In un precedente articolo abbiamo descritto come analizzare il customer journey e come esso sia uno degli elementi cruciali per impostare un progetto di digital transformation. Nel momento in cui si analizzano i touchpoint tra azienda e consumatori, quello che emerge chiaramente è la necessità di dare senso a questi punti di contatto alimentandoli con dei contenuti opportuni. In un articolo successivo approfondiremo il tema del content marketing, mentre in questo articolo ci soffermeremo sul metodo per rendere la mappatura del customer journey lo strumento attraverso il quale pianificare la strategia editoriale dell’azienda.
L’approccio che suggerisco è quello fare un assessment complessivo non solo dei touchpoint e dei relativi contenuti, ma anche degli skill presenti in azienda al fine di evidenziare le capacità di produrre internamente contenuti, oppure di dover ricorrere a supporti esterni. Ho visto spesso dei progetti multicanale con belle intenzioni che si inceppavano per non aver valutato opportunamente l’effettiva capacità di realizzarli e svilupparli almeno nel medio termine.
In DigitalBreak utilizziamo questo modello che ho sviluppato per l’elaborazione della Content Marketing Strategy denominato CCJ (Content in the Context of the Journey). Alla base c’è la mappatura del Customer journey e dei relativi touchpoint in modo da orientare la pianificazione dei contenuti in base ad obiettivi di business ed in ottica multicanale e multiformato. Il modello si occupa anche di impostare e ottimizzare i workflow relativi la produzione, la pubblicazione e l’analisi delle performance dei contenuti elaborati.
Nei progetti che seguiamo, sia in ambito B2C che B2B, tendiamo a mettere in secondo ordine i canali e le tecnologie puntando invece a identificare in primis gli obiettivi per ciascun “atomo di contenuto”, partendo dal presupposto che l’ideazione e la produzione di contenuti deve essere trasversale in azienda, così come la gestione di fornitori terzi, giornalisti compresi (in luogo dei copywriter con eccessiva vocazione pubblicitaria). Parliamo quindi di “Employee generated content” non solo in termini di storie raccontate dai collaboratori o che trattano di loro, ma di un vero e proprio coinvolgimento multi-dipartimentale nella generazione del senso alla base del brand. Idealmente poi, questo network dovrebbe estendersi anche a tutti gli stakeholder in grado di contribuire a modellare l’identità e il significato del brand stesso.
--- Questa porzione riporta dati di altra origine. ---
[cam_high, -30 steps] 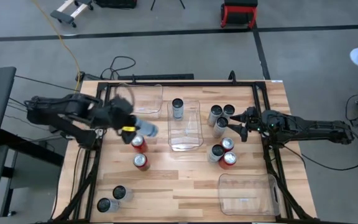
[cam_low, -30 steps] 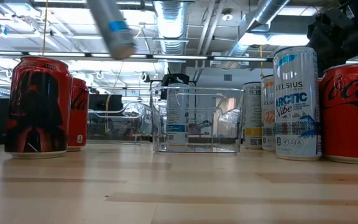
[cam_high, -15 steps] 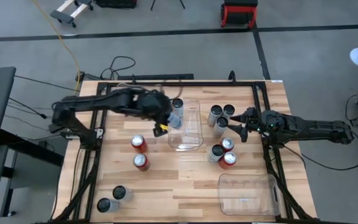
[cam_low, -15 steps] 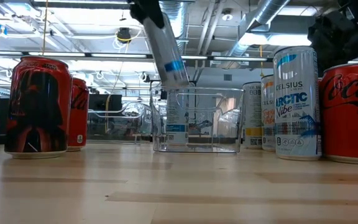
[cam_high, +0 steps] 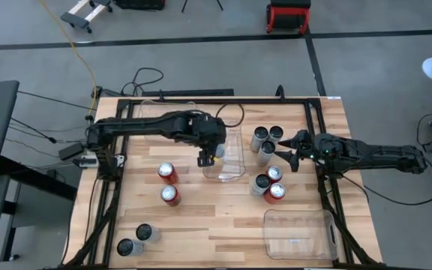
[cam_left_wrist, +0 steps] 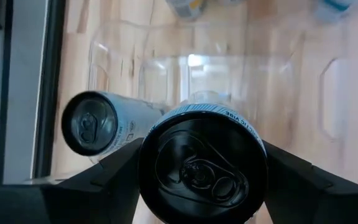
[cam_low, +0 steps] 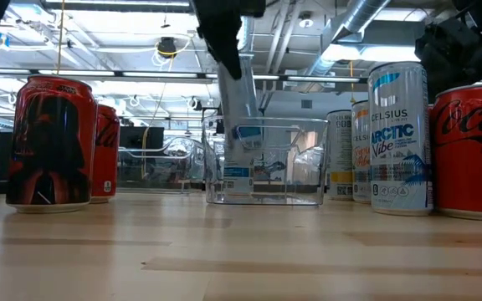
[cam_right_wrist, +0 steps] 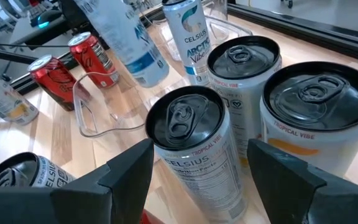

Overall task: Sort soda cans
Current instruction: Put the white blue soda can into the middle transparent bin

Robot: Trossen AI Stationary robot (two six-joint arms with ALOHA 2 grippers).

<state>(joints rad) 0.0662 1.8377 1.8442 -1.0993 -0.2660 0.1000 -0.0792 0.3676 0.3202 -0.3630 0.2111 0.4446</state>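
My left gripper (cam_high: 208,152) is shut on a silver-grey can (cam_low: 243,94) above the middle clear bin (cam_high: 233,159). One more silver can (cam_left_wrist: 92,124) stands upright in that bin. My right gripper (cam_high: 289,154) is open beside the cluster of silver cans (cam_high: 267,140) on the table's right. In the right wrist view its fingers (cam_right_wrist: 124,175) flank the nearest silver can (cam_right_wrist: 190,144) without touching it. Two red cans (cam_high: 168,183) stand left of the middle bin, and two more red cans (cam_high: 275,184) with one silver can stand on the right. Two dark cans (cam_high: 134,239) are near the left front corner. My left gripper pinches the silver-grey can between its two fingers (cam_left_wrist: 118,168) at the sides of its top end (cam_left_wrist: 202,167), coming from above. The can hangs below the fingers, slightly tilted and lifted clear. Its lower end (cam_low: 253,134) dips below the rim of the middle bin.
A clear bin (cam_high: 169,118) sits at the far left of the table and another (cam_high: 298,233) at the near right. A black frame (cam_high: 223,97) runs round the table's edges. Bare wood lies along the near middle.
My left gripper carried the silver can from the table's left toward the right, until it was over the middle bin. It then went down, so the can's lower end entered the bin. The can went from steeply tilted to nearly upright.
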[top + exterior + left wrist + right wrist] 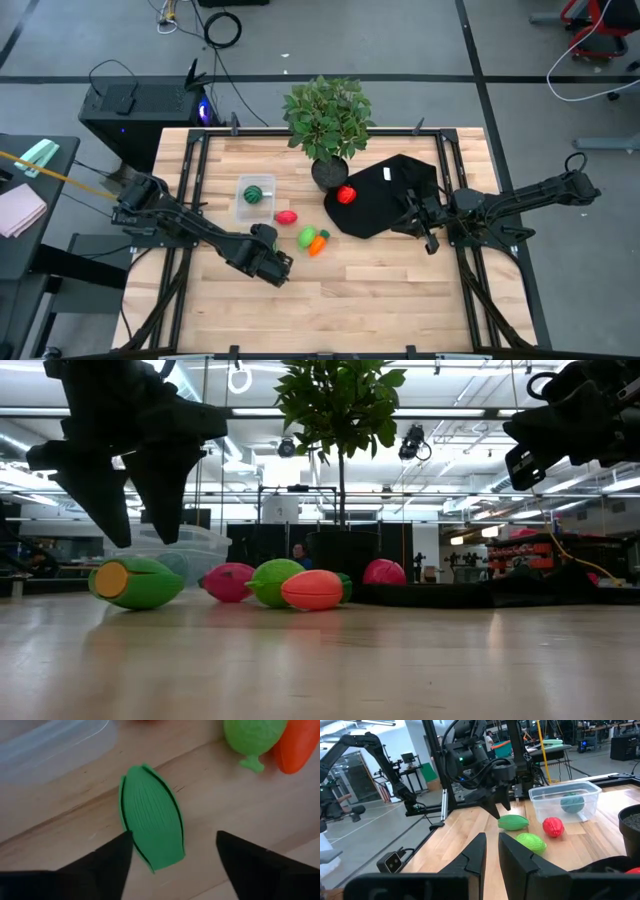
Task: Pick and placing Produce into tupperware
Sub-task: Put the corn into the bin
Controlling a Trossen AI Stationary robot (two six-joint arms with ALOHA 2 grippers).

In ogni caso, si dovrebbe partire dal verificare dove è il cuore contenutistico dell’azienda (intendendo ovviamente “contenuti” in senso lato), chi ha gli elementi professionali ed esperenziali per narrare e descrivere compiutamente i valori. Molto spesso è il team di comunicazione che fa da convogliatore, ma alla base ci possono essere, ad esempio, i contributi della produzione, dell’area R&D oppure delle vendite. O magari si può stimolare un apporto esterno in crowdsourcing, che però non sia solo un hashtag che tenta di acchiappare tweet (sistema peraltro che ha già fallito più volte).
Utile in questo senso l’infografica realizzata da Econsultancy la quale identifica diverse figure professionali di un team ideale di content marketing. Naturalmente è impensabile poter disporre sempre di un tale dream team, ma è fondamentale, come dicevamo, identificare con cura le competenze e la capacità di realizzare effettivamente una produzione per alimentare compiutamente tutti i touchpoint.
Riguardo l’ultima colonna del modello CCJ, ossia quella delle tecnologie, segnalo due interessanti articoli che fanno un’analisi di alcune piattaforme specifiche per il content marketing e dei relativi costi:
Un altro strumento operativo essenziale è il calendario editoriale. Una buona guida è quella realizzata da Blogpros.
Nei prossimi articoli approfondiremo l’importanza strategica dei contenuti tanto da ipotizzare un futuro da publisher per le aziende, anche perché sono la linfa vitale per supportare le tecnologie di marketing automation, altro argomento che andremo ad analizzare prossimamente.